Take a look across the state, where Temple, an A-10 program, regularly competes hard, and does defeat, Big East rival Villanova, from time to time. The Dukes aren’t there yet, with regards to the Panthers. In fact, Duquesne has a bit of an inferiority complex when it comes to the rivalry.

“I think sometimes our fans feel that way,” Amodio said. “They really want to see Duquesne beat Pitt. There’s almost a local validity to that.”

For the players, though, they think little about the Panthers unless they’re on the scouting report.

“I really don’t feel we’re shadowing them. We’ve got a different style of basketball,” Clark said. “We’re not even in the same category as them.”

And they’ll play the biggest basketball game in the city _ and around the program in nearly four decades _ this weekend. Not Pitt.

And maybe they’ll play meaningful games in April, too, if they hear their name called on NCAA tournament selection day.

“I haven’t even talked about it,” Everhart said. “I think it takes away from us keeping an edge, staying on the side of being an underdog, having something to prove.
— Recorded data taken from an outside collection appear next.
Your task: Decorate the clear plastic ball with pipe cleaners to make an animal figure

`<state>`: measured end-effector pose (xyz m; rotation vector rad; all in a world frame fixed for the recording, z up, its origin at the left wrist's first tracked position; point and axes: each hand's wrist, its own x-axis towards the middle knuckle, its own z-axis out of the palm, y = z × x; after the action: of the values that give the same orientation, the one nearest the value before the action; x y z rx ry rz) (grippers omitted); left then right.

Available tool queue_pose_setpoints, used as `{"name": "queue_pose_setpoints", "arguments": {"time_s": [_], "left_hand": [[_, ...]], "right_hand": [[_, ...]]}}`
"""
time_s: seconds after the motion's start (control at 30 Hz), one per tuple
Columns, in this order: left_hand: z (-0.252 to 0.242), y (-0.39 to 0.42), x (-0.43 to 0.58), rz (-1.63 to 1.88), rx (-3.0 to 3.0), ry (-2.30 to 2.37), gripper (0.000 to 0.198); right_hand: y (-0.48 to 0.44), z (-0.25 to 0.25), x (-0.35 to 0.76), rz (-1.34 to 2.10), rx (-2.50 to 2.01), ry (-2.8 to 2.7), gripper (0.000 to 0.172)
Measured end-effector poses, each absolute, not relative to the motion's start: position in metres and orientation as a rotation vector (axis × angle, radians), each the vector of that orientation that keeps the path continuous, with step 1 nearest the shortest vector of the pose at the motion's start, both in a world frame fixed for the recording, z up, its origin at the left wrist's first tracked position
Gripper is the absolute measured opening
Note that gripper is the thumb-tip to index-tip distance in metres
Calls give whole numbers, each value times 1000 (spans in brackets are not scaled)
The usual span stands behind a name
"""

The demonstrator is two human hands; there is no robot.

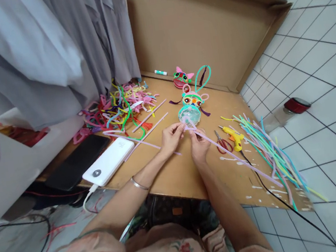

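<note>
My left hand and my right hand meet over a cardboard sheet, both pinching a lilac pipe cleaner that trails off to the right. The pinch lies just below a turquoise pipe-cleaner ball, the body of a small figure with big eyes and a teal loop ear. A second little figure with pink ears stands behind it.
A tangled heap of coloured pipe cleaners lies at left, a bundle of straight pastel ones at right. Red scissors and a yellow glue gun lie beside my right hand. White power bank, black phone, glue stick.
</note>
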<state>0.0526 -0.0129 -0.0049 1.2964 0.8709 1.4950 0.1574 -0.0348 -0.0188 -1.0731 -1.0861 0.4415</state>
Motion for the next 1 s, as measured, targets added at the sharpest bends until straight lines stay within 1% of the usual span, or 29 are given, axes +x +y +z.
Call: {"name": "queue_pose_setpoints", "arguments": {"time_s": [0.3, 0.53, 0.7, 0.8, 0.9, 1.0], "left_hand": [[-3, -13, 50, 1507, 1345, 913, 41], [-7, -7, 50, 1621, 1396, 946, 31], [-10, -4, 51, 1662, 1380, 921, 31], [-7, -8, 50, 1627, 1402, 895, 33], [-4, -11, 50, 1572, 1438, 867, 36], [-4, -11, 51, 1539, 1419, 848, 36]], "right_hand": [[-39, -17, 160, 428, -1117, -1141, 15], [-37, -15, 159, 520, -1080, -1103, 19], [-37, -15, 158, 716, -1065, -1039, 26], [-36, -15, 157, 798, -1086, -989, 31], [-34, -17, 156, 805, -1081, -966, 33], [-32, -19, 157, 736, -1099, -971, 30]]}}
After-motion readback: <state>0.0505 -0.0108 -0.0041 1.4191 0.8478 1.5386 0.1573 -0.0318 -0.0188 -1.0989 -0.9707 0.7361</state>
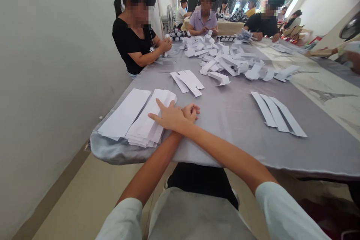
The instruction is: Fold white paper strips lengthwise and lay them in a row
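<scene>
My forearms are crossed at the table's near edge, the right one lying over the left. My right hand (170, 115) is open, its fingers spread over the right-hand stack of white paper pieces (143, 122) and touching its top. Just beyond that wrist, my left hand (191, 112) rests on the cloth with its fingers curled in; I see nothing in it. A second white paper stack (125, 112) lies to the left, close beside the first. Farther forward are a few flat, notched white pieces (188, 81).
Three overlapping folded white strips (278, 114) lie to the right on the grey tablecloth (225, 120). A large heap of folded white pieces (225, 58) covers the table's middle. A person in black (133, 41) works at the left side; others sit across. A wall (56, 63) borders the left.
</scene>
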Motion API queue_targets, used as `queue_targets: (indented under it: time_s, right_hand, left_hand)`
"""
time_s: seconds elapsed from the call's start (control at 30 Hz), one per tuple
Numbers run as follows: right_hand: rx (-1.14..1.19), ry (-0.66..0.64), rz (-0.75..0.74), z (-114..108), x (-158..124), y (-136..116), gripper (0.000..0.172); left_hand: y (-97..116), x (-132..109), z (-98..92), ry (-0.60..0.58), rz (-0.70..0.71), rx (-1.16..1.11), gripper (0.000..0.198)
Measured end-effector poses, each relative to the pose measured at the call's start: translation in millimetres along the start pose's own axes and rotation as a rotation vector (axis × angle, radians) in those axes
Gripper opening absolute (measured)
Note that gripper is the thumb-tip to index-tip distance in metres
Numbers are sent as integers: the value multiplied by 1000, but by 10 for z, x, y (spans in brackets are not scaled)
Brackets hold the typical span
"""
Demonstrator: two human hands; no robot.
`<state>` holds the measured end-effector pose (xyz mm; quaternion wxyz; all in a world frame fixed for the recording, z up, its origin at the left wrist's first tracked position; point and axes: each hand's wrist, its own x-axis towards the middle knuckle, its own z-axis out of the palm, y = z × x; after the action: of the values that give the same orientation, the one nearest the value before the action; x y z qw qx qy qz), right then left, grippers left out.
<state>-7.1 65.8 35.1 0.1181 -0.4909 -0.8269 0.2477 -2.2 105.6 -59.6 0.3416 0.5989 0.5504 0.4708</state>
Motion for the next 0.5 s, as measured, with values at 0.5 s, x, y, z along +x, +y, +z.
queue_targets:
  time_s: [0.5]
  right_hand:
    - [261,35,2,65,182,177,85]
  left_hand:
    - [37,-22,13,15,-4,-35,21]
If my guys, or any of us, start hearing that or feel a degree of complacency and satisfaction about what’s already happened, then we don’t have that hunger going forward we need to hopefully get there.”

As sizzling a start as they’ve had, the Dukes will have to play nearly flawless down the stretch and likely have to win the A-10 tourney in Atlantic City to reach the NCAA tournament.

But they can dream about the postseason later.

After Sunday, they’ll be thrilled just being called the best in the A-10.